If you're fortunate, you'll pick a fairly intelligent editor that can detect and properly display the line endings of whatever text files you open. If you're less fortunate, you'll see onegiantunbrokenline, or a bunch of extra ^M
characters in the file.
Even worse, it's possible to mix all three of these line endings in the same file. Innocently copy and paste a comment or code snippet from a file with a different set of line endings, then save it. Bam, you've got a file with multiple line endings. That you can't see. I've accidentally done it myself. (Note that this depends on your choice of text editor; some will auto-normalize line endings to match the current file's settings upon paste.)
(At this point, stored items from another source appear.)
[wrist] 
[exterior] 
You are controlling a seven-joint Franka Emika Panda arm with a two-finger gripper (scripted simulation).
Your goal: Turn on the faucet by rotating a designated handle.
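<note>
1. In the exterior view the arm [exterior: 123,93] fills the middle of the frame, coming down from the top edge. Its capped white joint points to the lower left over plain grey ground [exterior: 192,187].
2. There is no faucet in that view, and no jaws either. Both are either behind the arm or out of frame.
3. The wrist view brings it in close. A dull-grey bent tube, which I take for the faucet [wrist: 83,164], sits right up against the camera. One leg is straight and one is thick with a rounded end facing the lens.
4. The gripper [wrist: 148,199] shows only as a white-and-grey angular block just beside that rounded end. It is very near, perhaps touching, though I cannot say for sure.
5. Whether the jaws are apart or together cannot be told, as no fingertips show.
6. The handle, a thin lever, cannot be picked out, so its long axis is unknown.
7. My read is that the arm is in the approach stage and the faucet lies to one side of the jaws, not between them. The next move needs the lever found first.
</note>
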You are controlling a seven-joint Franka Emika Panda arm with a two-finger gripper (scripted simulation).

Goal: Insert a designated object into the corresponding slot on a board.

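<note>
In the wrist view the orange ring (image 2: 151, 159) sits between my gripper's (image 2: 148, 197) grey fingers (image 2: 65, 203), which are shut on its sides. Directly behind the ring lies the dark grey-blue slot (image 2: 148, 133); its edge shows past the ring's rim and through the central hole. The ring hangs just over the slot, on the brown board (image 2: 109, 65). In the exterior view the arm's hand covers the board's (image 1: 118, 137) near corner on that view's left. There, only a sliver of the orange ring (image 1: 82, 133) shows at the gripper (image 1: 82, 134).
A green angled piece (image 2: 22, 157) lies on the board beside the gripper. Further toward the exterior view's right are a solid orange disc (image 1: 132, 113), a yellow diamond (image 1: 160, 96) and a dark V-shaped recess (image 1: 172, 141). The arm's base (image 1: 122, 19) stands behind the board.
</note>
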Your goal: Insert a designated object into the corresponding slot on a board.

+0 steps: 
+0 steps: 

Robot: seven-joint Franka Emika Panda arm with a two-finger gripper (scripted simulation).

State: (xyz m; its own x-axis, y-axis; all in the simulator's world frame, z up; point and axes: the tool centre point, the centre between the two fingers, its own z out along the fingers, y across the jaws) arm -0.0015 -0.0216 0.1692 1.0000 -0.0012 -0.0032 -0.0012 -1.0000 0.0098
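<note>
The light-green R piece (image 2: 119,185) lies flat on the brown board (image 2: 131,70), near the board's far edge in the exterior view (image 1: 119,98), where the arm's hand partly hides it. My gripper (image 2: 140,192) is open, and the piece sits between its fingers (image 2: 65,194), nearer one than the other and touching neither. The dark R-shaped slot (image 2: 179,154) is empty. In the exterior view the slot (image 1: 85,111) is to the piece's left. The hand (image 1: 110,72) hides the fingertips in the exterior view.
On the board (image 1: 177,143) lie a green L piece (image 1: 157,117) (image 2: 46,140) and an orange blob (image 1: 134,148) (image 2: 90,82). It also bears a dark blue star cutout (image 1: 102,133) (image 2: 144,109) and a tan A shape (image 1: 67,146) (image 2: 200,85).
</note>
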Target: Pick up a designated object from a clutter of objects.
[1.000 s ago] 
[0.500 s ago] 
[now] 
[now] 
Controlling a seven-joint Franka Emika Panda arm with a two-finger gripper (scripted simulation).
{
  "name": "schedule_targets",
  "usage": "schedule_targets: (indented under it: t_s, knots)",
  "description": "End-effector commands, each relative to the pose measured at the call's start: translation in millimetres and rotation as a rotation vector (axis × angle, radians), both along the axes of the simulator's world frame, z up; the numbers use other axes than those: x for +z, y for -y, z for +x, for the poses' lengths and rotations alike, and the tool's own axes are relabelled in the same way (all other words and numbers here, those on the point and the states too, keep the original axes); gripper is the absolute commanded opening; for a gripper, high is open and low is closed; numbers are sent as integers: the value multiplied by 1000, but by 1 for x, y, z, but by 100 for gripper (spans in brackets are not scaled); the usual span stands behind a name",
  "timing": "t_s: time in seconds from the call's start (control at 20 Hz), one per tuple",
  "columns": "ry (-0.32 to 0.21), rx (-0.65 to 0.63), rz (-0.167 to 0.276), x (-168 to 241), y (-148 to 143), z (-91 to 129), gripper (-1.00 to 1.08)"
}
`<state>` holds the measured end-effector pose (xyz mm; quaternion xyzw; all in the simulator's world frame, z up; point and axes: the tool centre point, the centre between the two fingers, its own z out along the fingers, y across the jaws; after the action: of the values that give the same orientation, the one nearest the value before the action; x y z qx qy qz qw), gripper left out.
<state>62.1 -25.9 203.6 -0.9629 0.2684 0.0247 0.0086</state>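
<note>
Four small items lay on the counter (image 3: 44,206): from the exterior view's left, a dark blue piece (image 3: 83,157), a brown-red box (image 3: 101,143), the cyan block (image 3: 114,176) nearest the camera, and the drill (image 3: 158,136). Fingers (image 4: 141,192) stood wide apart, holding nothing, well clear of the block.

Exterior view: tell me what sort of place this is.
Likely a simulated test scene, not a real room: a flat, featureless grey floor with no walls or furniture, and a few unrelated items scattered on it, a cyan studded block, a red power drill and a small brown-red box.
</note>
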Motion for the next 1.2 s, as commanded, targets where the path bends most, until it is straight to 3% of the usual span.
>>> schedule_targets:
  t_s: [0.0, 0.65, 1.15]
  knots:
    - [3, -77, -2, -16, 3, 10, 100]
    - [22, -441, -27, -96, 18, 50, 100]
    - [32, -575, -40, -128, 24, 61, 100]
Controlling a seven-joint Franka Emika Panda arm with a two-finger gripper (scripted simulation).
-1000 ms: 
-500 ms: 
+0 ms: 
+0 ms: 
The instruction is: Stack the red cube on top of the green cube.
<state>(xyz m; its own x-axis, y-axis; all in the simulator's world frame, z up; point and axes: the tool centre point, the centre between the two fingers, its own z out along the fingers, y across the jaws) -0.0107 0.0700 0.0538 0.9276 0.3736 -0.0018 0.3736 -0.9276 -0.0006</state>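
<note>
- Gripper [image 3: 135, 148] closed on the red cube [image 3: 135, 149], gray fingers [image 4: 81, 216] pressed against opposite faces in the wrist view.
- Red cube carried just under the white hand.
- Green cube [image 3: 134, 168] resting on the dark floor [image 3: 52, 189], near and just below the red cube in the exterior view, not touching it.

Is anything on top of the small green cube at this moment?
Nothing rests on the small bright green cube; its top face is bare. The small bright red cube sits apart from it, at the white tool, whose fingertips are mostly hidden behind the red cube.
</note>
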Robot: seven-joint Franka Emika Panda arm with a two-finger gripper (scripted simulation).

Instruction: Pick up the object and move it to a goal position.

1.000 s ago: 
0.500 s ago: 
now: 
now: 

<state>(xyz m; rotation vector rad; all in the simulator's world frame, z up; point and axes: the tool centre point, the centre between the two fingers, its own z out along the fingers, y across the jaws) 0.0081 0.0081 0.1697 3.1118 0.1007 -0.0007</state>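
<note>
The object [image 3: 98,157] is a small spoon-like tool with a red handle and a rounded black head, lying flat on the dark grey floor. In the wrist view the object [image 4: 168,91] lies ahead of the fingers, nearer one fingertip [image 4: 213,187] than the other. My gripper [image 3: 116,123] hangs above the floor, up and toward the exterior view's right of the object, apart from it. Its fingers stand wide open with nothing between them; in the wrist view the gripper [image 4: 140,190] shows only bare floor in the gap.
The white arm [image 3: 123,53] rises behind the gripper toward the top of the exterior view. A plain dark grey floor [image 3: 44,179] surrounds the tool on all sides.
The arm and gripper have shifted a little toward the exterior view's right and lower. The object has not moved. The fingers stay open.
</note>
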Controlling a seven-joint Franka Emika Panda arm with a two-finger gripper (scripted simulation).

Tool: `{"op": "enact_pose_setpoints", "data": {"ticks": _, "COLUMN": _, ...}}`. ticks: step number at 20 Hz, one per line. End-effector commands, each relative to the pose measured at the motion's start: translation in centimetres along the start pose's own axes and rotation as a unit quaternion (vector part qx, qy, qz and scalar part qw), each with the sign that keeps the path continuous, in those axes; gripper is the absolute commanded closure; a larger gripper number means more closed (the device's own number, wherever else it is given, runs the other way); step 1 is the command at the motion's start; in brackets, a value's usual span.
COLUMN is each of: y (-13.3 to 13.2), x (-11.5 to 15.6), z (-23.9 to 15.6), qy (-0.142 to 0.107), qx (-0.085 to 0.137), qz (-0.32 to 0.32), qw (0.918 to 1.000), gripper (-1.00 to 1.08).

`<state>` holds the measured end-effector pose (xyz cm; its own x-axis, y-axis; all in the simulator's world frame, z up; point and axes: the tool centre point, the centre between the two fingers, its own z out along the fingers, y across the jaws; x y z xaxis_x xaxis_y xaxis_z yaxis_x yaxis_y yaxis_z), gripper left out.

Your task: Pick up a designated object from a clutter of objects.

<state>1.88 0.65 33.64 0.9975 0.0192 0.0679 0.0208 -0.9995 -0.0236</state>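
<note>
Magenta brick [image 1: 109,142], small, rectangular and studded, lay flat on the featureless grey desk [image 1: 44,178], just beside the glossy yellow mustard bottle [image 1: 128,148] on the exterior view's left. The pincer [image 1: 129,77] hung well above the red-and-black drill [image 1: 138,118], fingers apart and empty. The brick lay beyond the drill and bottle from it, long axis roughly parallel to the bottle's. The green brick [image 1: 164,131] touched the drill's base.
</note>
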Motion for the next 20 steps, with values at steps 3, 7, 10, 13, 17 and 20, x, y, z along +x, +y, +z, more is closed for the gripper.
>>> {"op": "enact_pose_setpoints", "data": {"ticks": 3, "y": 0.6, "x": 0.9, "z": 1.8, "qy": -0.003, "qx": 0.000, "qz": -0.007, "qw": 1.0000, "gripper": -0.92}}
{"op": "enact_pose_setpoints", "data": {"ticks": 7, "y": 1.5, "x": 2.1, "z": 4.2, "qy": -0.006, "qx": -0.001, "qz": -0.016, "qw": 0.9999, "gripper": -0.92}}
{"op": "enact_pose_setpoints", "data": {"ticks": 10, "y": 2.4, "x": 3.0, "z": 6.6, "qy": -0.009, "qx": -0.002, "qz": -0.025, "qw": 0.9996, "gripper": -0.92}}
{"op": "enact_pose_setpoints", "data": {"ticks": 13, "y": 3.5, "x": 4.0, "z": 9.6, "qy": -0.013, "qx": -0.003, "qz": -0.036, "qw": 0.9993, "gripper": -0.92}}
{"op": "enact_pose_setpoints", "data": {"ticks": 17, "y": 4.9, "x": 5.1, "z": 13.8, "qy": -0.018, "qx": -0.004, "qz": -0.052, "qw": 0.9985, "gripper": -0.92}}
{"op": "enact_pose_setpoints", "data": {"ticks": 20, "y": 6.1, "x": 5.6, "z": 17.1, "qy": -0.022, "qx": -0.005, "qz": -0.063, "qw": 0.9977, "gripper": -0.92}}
This is complicated by the fact that some editors, even editors that should know better, like Visual Studio, have no mode that shows end of line markers. That's why, when attempting to open a file that has multiple line endings, Visual Studio will politely ask you if it can normalize the file to one set of line endings.
This Visual Studio dialog presents the following five (!) possible set of line endings for the file:
- Windows (CR LF)
- Macintosh (CR)
- Unix (LF)
- Unicode Line Separator (LS)
- Unicode Paragraph Separator (PS)
The last two are new to me. I'm not sure under what circumstances you would want those Unicode newline markers.
Even if you rule out unicode and stick to old-school ASCII, like most Facebook relationships … it's complicated. I find it fascinating that the mundane ASCII newline has so much ancient computing lore behind it, and that it still regularly bites us in unexpected places.
If you work with text files in any capacity -- and what programmer doesn't -- you should know that not all newlines are created equally. The Great Newline Schism is something you need to be aware of. Make sure your tools can show you not just those pesky invisible white space characters, but line endings as well.